◆ **Work instructions**
Copy out the listing beneath, missing nothing.

***** Collected material

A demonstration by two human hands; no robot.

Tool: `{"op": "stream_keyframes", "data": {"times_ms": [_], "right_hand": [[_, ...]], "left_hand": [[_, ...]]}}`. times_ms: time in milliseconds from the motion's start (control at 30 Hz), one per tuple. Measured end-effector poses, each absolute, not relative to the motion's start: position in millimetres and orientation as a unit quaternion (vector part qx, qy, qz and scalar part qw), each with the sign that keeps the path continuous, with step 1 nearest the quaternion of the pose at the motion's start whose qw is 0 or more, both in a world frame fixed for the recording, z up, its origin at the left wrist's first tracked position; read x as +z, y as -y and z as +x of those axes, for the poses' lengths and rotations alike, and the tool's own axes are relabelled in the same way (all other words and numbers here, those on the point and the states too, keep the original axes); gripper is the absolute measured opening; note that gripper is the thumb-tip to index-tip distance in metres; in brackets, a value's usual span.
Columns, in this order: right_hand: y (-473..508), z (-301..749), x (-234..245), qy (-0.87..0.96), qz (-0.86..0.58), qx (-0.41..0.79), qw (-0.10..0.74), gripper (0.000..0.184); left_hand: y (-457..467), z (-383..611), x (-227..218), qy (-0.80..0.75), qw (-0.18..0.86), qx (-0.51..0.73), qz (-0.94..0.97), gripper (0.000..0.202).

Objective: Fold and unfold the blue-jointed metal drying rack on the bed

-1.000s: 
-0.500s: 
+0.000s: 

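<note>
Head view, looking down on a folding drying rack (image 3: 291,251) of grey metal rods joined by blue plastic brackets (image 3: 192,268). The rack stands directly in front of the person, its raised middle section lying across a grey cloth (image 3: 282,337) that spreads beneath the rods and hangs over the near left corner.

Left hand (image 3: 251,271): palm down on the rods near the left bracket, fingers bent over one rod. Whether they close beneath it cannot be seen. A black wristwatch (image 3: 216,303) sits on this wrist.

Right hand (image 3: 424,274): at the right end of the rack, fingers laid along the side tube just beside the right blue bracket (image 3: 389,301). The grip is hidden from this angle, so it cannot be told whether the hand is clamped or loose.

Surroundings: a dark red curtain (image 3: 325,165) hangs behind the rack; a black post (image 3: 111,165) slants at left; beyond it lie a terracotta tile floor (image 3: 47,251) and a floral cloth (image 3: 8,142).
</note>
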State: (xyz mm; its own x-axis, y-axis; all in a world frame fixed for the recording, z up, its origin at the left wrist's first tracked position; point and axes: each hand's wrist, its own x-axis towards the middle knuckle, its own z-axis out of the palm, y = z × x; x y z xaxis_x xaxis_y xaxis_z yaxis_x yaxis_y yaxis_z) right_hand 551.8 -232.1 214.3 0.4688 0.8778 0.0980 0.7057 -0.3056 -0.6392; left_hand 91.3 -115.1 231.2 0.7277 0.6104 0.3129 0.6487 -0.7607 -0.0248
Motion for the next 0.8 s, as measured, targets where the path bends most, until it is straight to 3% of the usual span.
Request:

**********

◆ **Output of the exercise**
A demonstration by two human hands; no robot.

Tool: `{"op": "stream_keyframes", "data": {"times_ms": [_], "right_hand": [[_, ...]], "left_hand": [[_, ...]]}}`. times_ms: time in milliseconds from the motion's start (control at 30 Hz), one per tuple. Measured end-effector poses, each absolute, not relative to the motion's start: position in millimetres and orientation as a unit quaternion (vector part qx, qy, qz and scalar part qw), each with the sign that keeps the path continuous, with step 1 nearest the quaternion of the pose at the motion's start whose qw is 0 or more, both in a world frame fixed for the recording, z up, its origin at the left wrist's first tracked position; read x as +z, y as -y and z as +x of those axes, for the poses' lengths and rotations alike, and the tool's own axes are relabelled in the same way (all other words and numbers here, those on the point and the states too, keep the original axes); gripper is the absolute measured opening; note that gripper is the thumb-tip to index-tip distance in metres; in brackets, a value's usual span.
Columns, in this order: right_hand: y (-473..508), z (-301..749), x (-234..245), qy (-0.87..0.96), qz (-0.86..0.58), qx (-0.41..0.79), qw (-0.10..0.74), gripper (0.000..0.184); left_hand: y (-457..467), z (-383..611), x (-227..218), qy (-0.80..0.75), qw (-0.18..0.86), qx (-0.51..0.73), qz (-0.94..0.97), gripper (0.000..0.202).

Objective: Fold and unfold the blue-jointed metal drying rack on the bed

-1.000s: 
-0.500s: 
+0.000s: 

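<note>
Head view, looking down on a folding drying rack (image 3: 291,251) of grey metal rods joined by blue plastic brackets (image 3: 192,268). The rack stands directly in front of the person, its raised middle section lying across a grey cloth (image 3: 282,337) that spreads beneath the rods and hangs over the near left corner.

Left hand (image 3: 251,271): palm down on the rods near the left bracket, fingers bent over one rod. Whether they close beneath it cannot be seen. A black wristwatch (image 3: 216,303) sits on this wrist.

Right hand (image 3: 424,274): at the right end of the rack, fingers laid along the side tube just beside the right blue bracket (image 3: 389,301). The grip is hidden from this angle, so it cannot be told whether the hand is clamped or loose.

Surroundings: a dark red curtain (image 3: 325,165) hangs behind the rack; a black post (image 3: 111,165) slants at left; beyond it lie a terracotta tile floor (image 3: 47,251) and a floral cloth (image 3: 8,142).
</note>
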State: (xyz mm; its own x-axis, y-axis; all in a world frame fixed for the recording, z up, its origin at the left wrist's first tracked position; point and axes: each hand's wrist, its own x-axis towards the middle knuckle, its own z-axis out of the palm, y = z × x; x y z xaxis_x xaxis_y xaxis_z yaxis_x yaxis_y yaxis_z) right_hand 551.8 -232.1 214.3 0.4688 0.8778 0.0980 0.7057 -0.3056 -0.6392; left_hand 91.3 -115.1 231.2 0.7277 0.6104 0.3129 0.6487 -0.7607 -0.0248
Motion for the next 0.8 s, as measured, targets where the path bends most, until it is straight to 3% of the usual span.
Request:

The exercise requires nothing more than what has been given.